I picked up a "Ames AC Clamp Meter at HF. I checked the 3 legs of my genuine Bridgeport motor.
3.96
3.98
4.01
Looks good right?
I made some changes to the acceleration time - 5 seconds, and I ran solid dedicated soldered grounds from the motor wiring, from the VFD base to a water pipe.
My mill has been running normally now for over 10 minutes!!!
Whew, I am relieved to see the windings are ok.
Thanks guys!
I am feeling pretty good so far this morning.
Jeff


----------



## Janderso (Jun 30, 2018)

When I turn it off I still get a OCA, "adjust to proper VF curve" "Increase acceleration time" heck I have it at the factory 5 seconds.
Any thoughts on what that means?
VF pattern is 1-6, 1-3 is 50hz, 4-6 is 60hz.
I have it set to 6, I have tried 4 and 5?? No change.
At least I can reset and use it!!


----------



## Janderso (Jun 30, 2018)

I just disconnected the ground. It ran for 5 seconds and shut off. Relates to "transient change in power supply?"
This thing is very sensitive.


----------



## Technical Ted (Jun 30, 2018)

As far as grounding goes, I don't know the electrical code in California, but here's a Reader's Digest version of how it goes in NY state. Your main breaker box where power comes into your home is bonded to ground, meaning that the box (metal case) and the common/neutral line(s) are tied directly to ground, which is typically a copper ground rod driven into the ground nearby. This is the ONLY spot the system should be tied to ground. Water pipes make excellent grounds (as long as all the pipes are copper/steel and not plastic), but connecting a ground wire or common wire to ground in additional locations can cause ground loops and a lot of problems. I don't think it would pass your electrical code, but I'm not sure. You can ask an electrician or someone that knows their stuff in this area for your state. 

What I would do is use wiring that brings in a ground from your breaker box along with the power lines that feed your VFD and use this for your ground. Tie this ground directly to the VFD ground connection, the motor housing, switch housings and machine.

Just curious, what is your input voltage supply voltage (actual measurement with a meter)? What is each leg to ground? 

Good luck,
Ted


----------



## Technical Ted (Jun 30, 2018)

This is what I would do if it was mine.

Verify all wiring is correctly connected and in good shape. That’s probably a dual voltage motor and I would undo and inspect the connections in the motor’s box to verify they are correctly configured for 220 volts and that the wires are not broken in the connections.

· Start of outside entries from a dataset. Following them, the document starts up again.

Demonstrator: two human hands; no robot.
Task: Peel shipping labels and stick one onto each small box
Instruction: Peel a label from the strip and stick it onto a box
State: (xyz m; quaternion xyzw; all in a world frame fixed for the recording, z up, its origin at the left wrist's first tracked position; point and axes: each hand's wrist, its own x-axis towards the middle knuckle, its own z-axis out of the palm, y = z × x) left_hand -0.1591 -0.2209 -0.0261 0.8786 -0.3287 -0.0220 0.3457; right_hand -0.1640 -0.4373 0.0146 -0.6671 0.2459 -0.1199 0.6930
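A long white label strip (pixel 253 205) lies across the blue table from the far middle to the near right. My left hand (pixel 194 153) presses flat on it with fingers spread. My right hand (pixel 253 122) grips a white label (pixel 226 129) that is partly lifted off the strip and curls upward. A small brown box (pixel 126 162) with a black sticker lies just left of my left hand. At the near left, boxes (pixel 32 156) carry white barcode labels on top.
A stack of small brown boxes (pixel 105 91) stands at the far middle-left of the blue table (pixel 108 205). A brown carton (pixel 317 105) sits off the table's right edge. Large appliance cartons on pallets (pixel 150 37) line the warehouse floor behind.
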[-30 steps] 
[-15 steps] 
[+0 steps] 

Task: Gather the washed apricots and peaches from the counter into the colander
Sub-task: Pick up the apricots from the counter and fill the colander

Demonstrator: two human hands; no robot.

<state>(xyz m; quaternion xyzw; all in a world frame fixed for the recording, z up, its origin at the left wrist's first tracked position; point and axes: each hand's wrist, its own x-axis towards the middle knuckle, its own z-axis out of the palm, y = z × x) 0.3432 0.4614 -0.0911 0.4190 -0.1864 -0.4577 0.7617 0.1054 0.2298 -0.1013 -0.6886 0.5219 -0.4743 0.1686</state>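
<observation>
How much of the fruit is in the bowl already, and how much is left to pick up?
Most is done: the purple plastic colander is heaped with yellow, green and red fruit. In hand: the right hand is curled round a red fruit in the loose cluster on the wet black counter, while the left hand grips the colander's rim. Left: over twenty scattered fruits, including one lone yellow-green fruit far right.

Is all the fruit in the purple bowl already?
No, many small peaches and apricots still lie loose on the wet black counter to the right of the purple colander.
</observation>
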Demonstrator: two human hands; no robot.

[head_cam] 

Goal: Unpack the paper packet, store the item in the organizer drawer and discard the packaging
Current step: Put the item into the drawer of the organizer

Wire nuts sometimes will break strands off the ends of wires and the connections go bad. You’ll have to remove the wire nuts (or open the connections if taped) to check. Make sure everything is properly grounded. There’s a diagram in the manual showing a couple of methods for doing this. I assume you are supplying the VFD with 220 single phase. One hot leg goes to L1 and the other goes to L3. The ground coming from your supply voltage goes to the ground terminal on the VFD housing. The ground also connects to the motor casing and machine.

I would check the input voltage across both legs and each leg to ground to make sure it is balanced and at the proper values.

I would reset the VFD to factory defaults and start from there as a base. If you want to go through and write down the setting you have now go ahead. I believe the unit should run OK with the factory defaults. Mine ran fine with the defaults.

Who knows what the previous owner did not only in the VFD settings, but in the wiring as well.

So, after doing this you will have verified your supply voltage, verified the wiring is correct and connections are all good and the VFD is configured to a known good configuration that should allow the motor to properly run. Then go from there changing a single VFD parameter at a time and work up slowly. To start with I would probably only change minimum Hz, maximum HZ, how you plan on controlling the unit (speed pot, external switch, etc.) and that’s it for now. If the base settings aren’t broken, don’t fix them.